Sunday 4 November 2018

Commemorating the Dead: Why All Souls is important















Commemorating the Dead

In “Is There Life after Death?” (1998), the theologican Jurgen Moltmann askes the question:

What is it in life that endures after death? We ask this question whenever we pause in life's journey and consider where we are bound. Where are the dead? We ask this question about the future of those who have gone ahead when, in the midst of our grief, we commit to the grave those whom we love, those who were the very joy of our lives. For when they die, our love for life dies as well.

Where are we going? Are we expecting anything? Is anything expecting us? What endures? Does anything endure? These questions seize us whenever we feel death's cold breath down our necks, whether it be our own demise or that of those we love. Life seems fleeting in those moments, and death final.


Tonight is the service for “All Souls” night, on the nearest Sunday to that festival, in which names of the dead are read out, and candles lit to remember them. I will be going, and I will be lighting cancles for:

Jo Parmeter
Annie Parmeter
Dave Romano
Howard Hadley
Jan Hadley

Times past seem so fleeting, and our lives are like those of mayflies, in our own way, fleeting, and lost. As Moltmann says:

But the question of death is not simply about the end of our lives. It is rather always already with us as the very question of time itself, because, as the Psalmist complained, our lives "are soon over and we vanish" (90: 10). We are simply unable to hold fast to any moment, even if we would say to those most joyous of times: "Stay a while, you are so beautiful." For the fact is that we ourselves are unable to 'stay a while.' The moment passes, and so do we.

Nothing seems to endure, for time is irreversible and nothing that is now passed can ever be made present again. The future, in which we hope and for which we work, will inevitably become our present, and our expectations will be followed by chastened experience. For each moment passes away, and what has passed will never return. Expectation gives way to experience, experience to memory, and memory finally to that great forgetting that we call 'death.' 


All things pass, but we still remember, and both grieve and rejoice in the memories of those whom we have known, who are no longer with us. Sometimes that is an acquaintance, sometimes a friend, sometimes a relative of a friend, and sometimes even a lover.

Grief (as I know from personal experience) can be almost unbearable, and yet we do bear it, and as time goes on, we also remember the times of great happiness among friends, and among those we love. And of course we remember occasions, because of the emptiness, most strongly – Christmas, birthdays, and the day on which people died.

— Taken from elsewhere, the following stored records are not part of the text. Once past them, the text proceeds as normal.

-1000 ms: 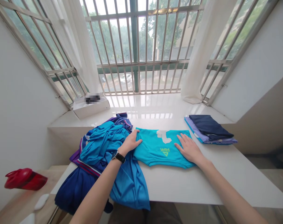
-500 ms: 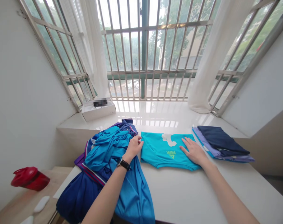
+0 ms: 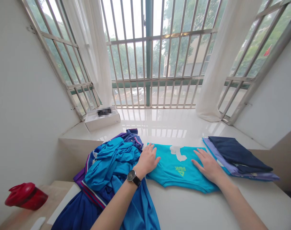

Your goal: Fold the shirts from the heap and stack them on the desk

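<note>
A turquoise shirt (image 3: pixel 169 169) with a white print and a yellow-green logo lies folded flat on the white table (image 3: pixel 184 207). On its left edge rests my left hand (image 3: pixel 149 159), palm down with fingers stretched out; a dark watch is on that wrist. My right hand (image 3: pixel 206 163) lies spread on the shirt's right part, holding nothing. Left of the shirt is a loose heap of clothes, with a bright blue garment (image 3: pixel 112 156) on top and dark blue, striped-edge fabric (image 3: pixel 80 207) beneath. My left forearm passes over this heap.
A folded stack with a navy garment (image 3: pixel 236 153) on top sits at the right. Behind the table runs a glossy white sill (image 3: pixel 164 124) with an open white box (image 3: pixel 104 123) at its left. A red bottle (image 3: pixel 27 196) stands on a lower wooden surface at the far left.
My left hand has turned and moved from beside the shirt's left edge to lie flat on it. My right hand stays spread on the shirt. The view has tilted up slightly.
</note>
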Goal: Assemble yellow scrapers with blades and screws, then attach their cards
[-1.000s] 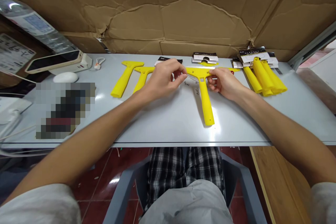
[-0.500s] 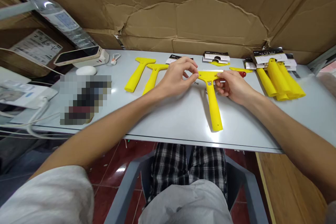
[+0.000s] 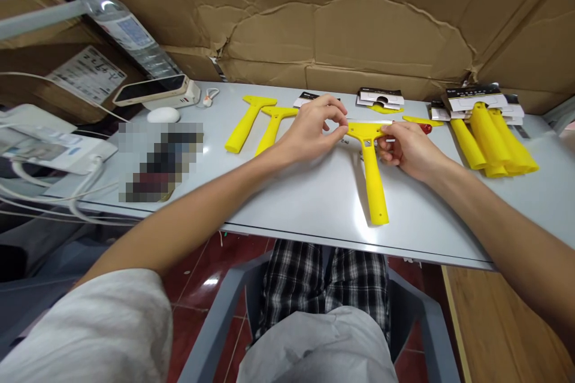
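Note:
Between my two hands is a yellow T-shaped scraper (image 3: 374, 176), its handle pointing toward me and a thin metal strip along its far edge. Thumb and forefinger of my left hand (image 3: 318, 125) pinch the left corner of its head. At the opposite corner, my right hand (image 3: 406, 146) grips the head, with its lower fingers curled underneath. Tiny metal parts (image 3: 345, 140) lie on the table by the head, too small to name. Just behind my right hand shows a red tool handle (image 3: 424, 128), partly covered.
Left of my hands lie two yellow scraper handles (image 3: 245, 125). Packaged yellow scrapers (image 3: 492, 137) are piled at the right, and a flat yellow piece (image 3: 422, 120) rests nearby. A phone (image 3: 150, 91), white mouse (image 3: 163, 115), bottle (image 3: 130, 33) and cables occupy the left side. Cardboard (image 3: 381, 30) stands behind.
The whole scene has shifted slightly to the right in view as the head camera turned. Both hands keep the same hold on the scraper.

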Tool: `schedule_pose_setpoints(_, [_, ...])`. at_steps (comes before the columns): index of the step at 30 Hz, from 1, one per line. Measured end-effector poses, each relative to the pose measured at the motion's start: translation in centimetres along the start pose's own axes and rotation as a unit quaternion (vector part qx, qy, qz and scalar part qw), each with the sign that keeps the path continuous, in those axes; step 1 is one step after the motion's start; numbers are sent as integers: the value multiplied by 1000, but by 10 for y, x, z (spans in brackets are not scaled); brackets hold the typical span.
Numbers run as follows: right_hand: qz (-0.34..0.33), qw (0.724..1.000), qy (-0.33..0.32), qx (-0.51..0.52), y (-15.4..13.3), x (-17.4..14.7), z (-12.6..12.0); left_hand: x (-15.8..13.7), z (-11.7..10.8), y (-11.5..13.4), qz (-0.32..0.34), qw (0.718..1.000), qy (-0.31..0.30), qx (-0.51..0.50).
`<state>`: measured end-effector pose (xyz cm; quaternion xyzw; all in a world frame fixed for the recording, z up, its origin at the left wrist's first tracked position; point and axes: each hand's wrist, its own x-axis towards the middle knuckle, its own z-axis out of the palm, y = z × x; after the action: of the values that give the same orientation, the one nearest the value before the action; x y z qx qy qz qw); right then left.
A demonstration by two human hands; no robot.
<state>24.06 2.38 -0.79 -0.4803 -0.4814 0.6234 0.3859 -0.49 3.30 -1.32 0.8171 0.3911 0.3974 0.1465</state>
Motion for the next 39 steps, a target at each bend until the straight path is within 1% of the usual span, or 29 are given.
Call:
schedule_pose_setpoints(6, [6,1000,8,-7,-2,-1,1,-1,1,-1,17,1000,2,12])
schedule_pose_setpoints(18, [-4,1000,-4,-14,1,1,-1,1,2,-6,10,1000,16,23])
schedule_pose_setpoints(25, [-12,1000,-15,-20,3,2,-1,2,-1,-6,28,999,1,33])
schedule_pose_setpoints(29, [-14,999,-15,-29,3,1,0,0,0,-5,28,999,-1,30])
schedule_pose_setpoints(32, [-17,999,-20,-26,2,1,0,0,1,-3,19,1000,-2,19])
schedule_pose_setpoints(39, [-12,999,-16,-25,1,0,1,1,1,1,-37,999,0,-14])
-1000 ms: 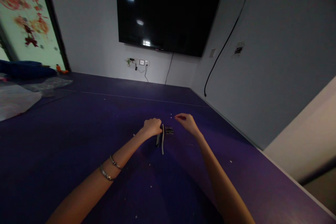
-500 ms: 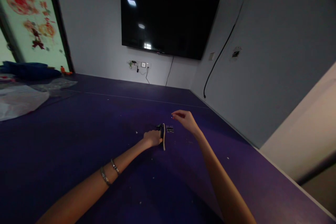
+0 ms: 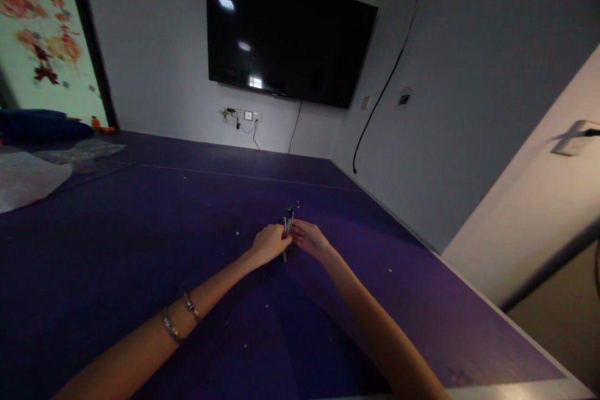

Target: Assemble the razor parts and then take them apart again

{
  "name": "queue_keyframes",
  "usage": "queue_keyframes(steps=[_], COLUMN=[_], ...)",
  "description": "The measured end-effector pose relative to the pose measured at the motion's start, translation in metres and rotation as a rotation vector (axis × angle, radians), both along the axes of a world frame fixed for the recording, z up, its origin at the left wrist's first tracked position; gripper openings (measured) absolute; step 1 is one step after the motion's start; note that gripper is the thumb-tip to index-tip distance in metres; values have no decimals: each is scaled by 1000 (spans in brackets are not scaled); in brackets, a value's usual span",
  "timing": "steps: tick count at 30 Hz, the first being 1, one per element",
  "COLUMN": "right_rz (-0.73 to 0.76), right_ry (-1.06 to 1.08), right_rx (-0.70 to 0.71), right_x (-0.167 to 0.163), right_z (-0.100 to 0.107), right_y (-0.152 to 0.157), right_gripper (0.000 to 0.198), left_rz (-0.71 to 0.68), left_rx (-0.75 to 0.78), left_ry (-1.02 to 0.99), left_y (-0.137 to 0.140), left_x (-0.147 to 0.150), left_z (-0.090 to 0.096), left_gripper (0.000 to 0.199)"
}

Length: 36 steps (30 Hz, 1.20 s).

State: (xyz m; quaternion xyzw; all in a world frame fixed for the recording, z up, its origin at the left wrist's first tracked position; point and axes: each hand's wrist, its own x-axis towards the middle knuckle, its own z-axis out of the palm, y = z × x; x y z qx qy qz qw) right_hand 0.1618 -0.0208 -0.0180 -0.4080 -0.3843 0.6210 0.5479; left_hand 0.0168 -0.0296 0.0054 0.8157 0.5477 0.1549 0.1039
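From where I stand, the left hand [image 3: 269,244] is curled around a small dark item [image 3: 288,223] with pale edges, gripping it just above the purple surface [image 3: 164,231] or against it; I can't tell which. The right hand [image 3: 310,239] meets it from the other side, fingers bunched together, though whether they pinch it or merely steady it is hidden. The item pokes out beyond the knuckles, and a pale strip shows below the grip, toward the person. I'd guess it is light, fairly stiff lengthwise, with some give, and not very slippery; the middle, where the left hand has it, looks a sound place to hold. The hands themselves block most of it. White specks [image 3: 237,233] dot the surface around the grip, a couple just past the fingertips. Well off to the left lie clear plastic [image 3: 89,151] and a pale sheet [image 3: 32,181]; far beyond hangs a television [image 3: 281,31], with a black cable [image 3: 385,84] to its right.
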Motion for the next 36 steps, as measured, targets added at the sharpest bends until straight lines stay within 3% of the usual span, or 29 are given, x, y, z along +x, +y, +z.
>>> queue_keyframes(steps=[5,8,11,15,21,29,36], right_rz=[-26,-94,-190,-308,-389,-450,-469], right_ry=[-69,-243,-457,-719,-1142,-1484,-1516], right_rx=[31,53,58,14,13,17,41], right_x=[0,12,42,102,159,157,152], right_z=[3,6,10,12,0,-15,-10], right_y=[-4,-4,-1,2,-1,3,-4], right_gripper=[16,17,21,9,10,9,7], left_rz=[-40,-62,-53,-31,38,20,12], left_rx=[52,64,57,36,-104,-99,-74], left_ry=[29,10,12,135,202,184,207], left_y=[-14,-16,-14,-2,15,19,17], left_x=[14,19,18,5,-7,8,13], left_z=[7,6,5,-2,-17,-23,-24], left_gripper=[28,36,45,36,46,42,30])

But it is also good to know that grief is a shared experience, part of the human condition, part of the cost of having affections and loves, part of what makes us human.

Rituals like that tonight remind us that we are not alone, and that while grief can be isolating, it also shapes who we are, just as did knowing those whose names are called out, those for whom we light a candle, and those whom we do not know, but are also remembered.